--- Directions for this task ---
Wherever "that" shows up in the records below, copy the whole line.

##### Records for this exercise

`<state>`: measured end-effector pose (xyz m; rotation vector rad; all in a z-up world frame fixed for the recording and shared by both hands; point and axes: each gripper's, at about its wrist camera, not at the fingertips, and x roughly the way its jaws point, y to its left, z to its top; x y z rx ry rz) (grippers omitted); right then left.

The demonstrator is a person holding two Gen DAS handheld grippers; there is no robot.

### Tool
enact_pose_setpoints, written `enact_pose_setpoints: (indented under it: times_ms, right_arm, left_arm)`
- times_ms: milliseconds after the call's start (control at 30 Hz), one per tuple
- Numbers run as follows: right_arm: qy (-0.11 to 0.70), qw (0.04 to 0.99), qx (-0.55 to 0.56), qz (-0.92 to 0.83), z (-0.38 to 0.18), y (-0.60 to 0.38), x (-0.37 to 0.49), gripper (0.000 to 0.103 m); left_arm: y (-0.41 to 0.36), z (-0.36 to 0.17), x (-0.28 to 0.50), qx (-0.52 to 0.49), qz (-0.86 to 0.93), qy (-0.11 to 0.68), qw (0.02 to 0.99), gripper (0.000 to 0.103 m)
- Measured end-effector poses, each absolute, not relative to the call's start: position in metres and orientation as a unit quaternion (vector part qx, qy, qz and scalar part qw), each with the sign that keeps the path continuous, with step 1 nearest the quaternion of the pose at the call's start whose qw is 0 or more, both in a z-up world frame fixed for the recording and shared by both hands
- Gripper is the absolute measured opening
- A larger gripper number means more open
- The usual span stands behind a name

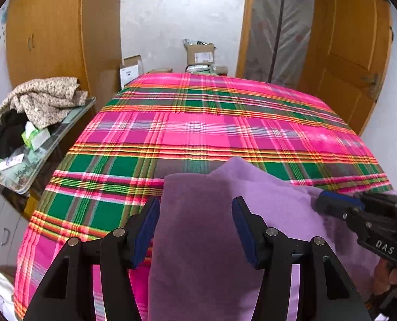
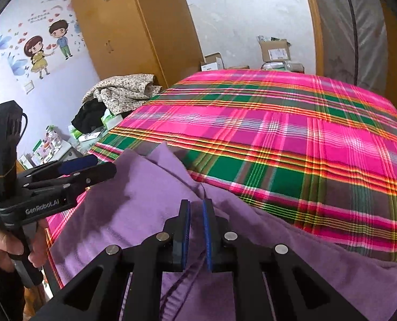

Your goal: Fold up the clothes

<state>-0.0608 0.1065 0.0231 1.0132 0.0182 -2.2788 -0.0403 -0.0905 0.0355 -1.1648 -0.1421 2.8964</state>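
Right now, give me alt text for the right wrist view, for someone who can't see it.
The right gripper pinches a fold of a purple garment lying at the near edge of a bed with a pink and green plaid cover. At left, a hand holds the left gripper above the garment, its jaws apart.

Garment (image 1: pixel 211 227) lilac, plain – bedspread (image 1: pixel 211 123) pink-green plaid, yellow-orange stripes – tongs' pads (image 2: pixel 207 235) blue.
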Motion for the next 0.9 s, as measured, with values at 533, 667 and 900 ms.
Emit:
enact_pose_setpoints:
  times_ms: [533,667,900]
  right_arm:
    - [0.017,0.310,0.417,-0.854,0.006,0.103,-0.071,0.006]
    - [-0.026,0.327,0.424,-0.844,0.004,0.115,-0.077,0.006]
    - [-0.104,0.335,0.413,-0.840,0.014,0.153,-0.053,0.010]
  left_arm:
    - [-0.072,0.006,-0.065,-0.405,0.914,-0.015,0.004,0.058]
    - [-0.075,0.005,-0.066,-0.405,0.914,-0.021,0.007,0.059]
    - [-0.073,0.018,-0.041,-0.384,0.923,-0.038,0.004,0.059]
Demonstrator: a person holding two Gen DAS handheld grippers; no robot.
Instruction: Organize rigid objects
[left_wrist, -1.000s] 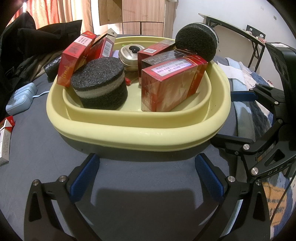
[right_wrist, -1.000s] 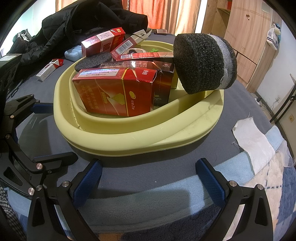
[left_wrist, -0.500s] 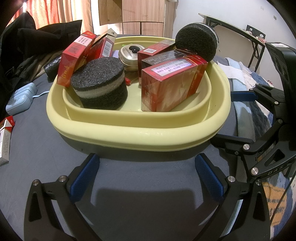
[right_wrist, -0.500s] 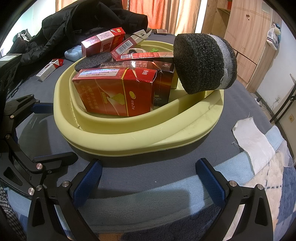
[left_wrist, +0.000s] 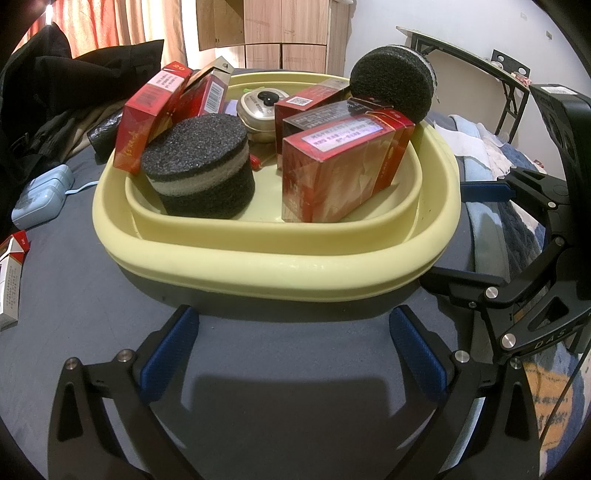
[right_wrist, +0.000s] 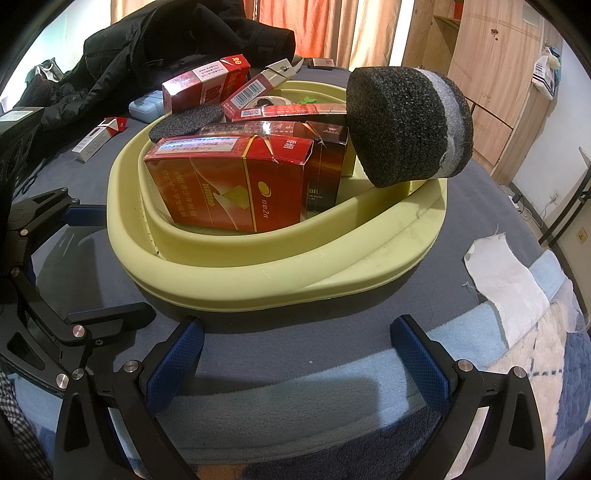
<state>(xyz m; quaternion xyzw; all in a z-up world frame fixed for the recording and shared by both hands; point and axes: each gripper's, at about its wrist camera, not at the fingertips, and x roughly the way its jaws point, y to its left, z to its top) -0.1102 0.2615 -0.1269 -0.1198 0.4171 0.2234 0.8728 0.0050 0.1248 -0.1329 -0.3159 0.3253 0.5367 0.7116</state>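
Yellow basin (left_wrist: 273, 273) sits just ahead of both wide-open, empty grippers, left gripper (left_wrist: 291, 336) and right gripper (right_wrist: 295, 343); approach the tilted foam disc (right_wrist: 406, 125) on its far rim squarely, closing gently.

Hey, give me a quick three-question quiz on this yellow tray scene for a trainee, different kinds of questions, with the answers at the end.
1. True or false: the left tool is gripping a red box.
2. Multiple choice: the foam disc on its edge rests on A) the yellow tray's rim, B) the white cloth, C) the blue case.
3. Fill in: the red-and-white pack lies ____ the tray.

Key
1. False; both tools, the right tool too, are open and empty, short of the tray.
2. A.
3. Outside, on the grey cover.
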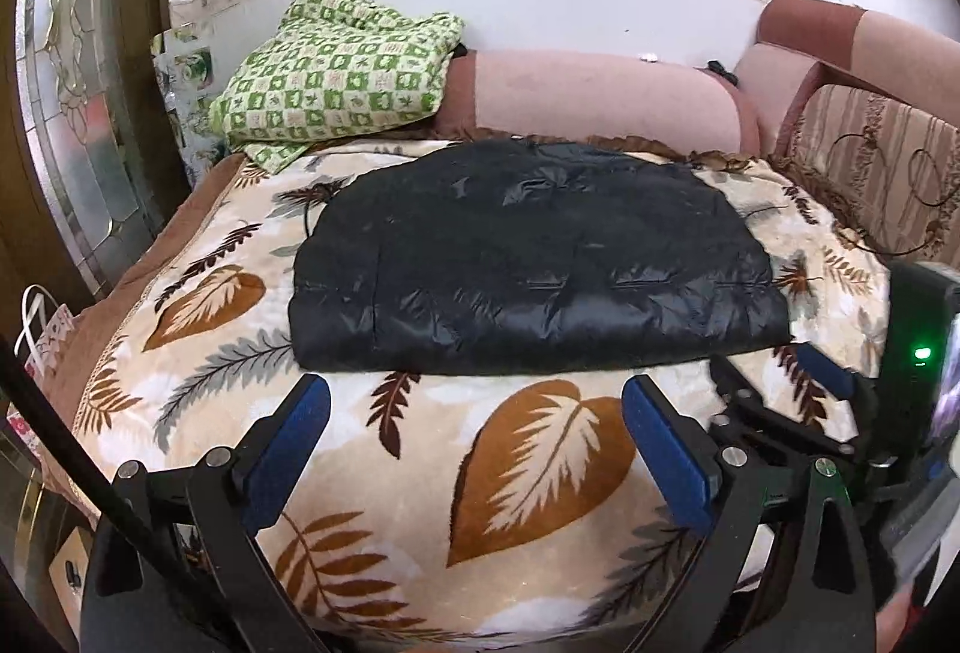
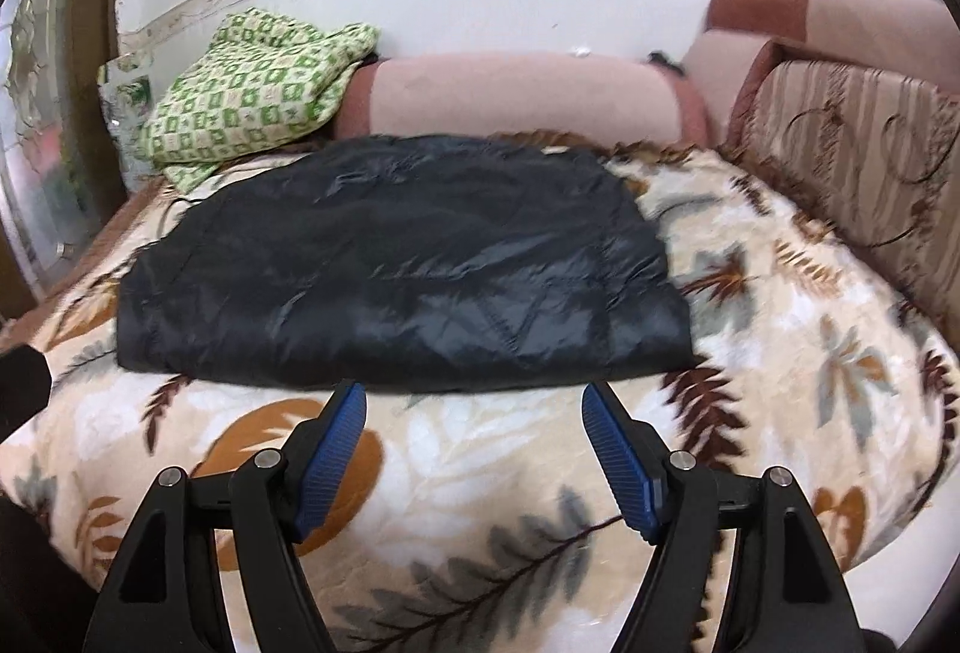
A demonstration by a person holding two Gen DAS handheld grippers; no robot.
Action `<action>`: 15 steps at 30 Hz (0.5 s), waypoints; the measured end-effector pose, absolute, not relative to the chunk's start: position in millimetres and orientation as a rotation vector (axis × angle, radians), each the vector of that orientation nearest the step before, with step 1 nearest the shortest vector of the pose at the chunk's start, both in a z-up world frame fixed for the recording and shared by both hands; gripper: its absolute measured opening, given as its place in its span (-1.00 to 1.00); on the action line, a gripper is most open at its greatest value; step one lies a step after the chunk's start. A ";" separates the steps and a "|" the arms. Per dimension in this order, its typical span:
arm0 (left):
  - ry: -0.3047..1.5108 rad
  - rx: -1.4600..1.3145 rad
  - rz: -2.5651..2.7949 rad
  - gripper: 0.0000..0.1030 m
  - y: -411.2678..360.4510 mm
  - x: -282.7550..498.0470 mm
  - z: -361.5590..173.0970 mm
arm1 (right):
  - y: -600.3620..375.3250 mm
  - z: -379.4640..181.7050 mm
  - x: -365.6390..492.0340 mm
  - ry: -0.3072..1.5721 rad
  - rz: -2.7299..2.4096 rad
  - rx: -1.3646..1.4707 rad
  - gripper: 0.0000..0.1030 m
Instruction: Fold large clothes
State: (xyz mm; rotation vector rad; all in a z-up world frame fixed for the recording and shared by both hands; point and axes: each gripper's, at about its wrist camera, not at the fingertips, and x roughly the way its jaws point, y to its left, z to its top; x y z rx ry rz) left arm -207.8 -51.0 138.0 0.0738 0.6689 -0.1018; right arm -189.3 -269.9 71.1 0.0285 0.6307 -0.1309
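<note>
Black puffer jacket is lying folded into a chunky rectangle, shiny crinkly quilted nylon with stitch lines across it, sitting in the middle of a fuzzy cream leaf-print blanket with big brown and grey leaves. My left gripper is hovering just short of the jacket's near edge, blue ribbed pads spread wide with nothing between them. Same deal with my right gripper: jaws wide apart, empty, tips just at the jacket's front hem. Behind the jacket there's a pink bolster against the white wall, a green checked cloth bunched up at the left, and a striped cushion on the right. The right wrist view is motion-smeared, so fine detail's mushy, and the left view's right edge is blocked by my other rig with a green light.
</note>
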 end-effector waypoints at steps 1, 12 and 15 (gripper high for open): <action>0.673 0.079 -0.099 0.89 -52.1 -206.7 136.3 | -270.2 72.3 -189.3 0.629 -0.141 0.021 0.54; 0.661 0.123 -0.116 0.89 -63.8 -204.6 130.9 | -271.0 84.6 -194.2 0.615 -0.201 -0.025 0.60; 0.673 0.140 -0.137 0.89 -67.2 -204.0 127.4 | -271.2 82.9 -192.4 0.622 -0.210 -0.030 0.60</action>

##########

--- Result of the exercise ---
- Measured end-effector poses, each absolute, not relative to the call's start: position in metres and orientation as a unit quaternion (vector part qx, qy, qz and scalar part qw), each with the sign that keeps the path continuous, with step 1 nearest the quaternion of the pose at the call's start whose qw is 0 or more, both in a z-up world frame fixed for the recording and shared by both hands
Action `<action>`: 15 steps at 30 Hz (0.5 s), waypoints; the measured end-effector pose, absolute, not relative to the chunk's start: position in millimetres and orientation as a rotation vector (axis × angle, radians), each the vector of that orientation nearest the step before, with step 1 nearest the shortest vector of the pose at the chunk's start, both in a z-up world frame fixed for the recording and shared by both hands; gripper: its absolute measured opening, given as its place in its span (-1.00 to 1.00); on the action line, a gripper is most open at its greatest value; step one lies a step after the chunk's start. A ";" separates the steps and a "|" the arms. Per dimension in this order, its typical span:

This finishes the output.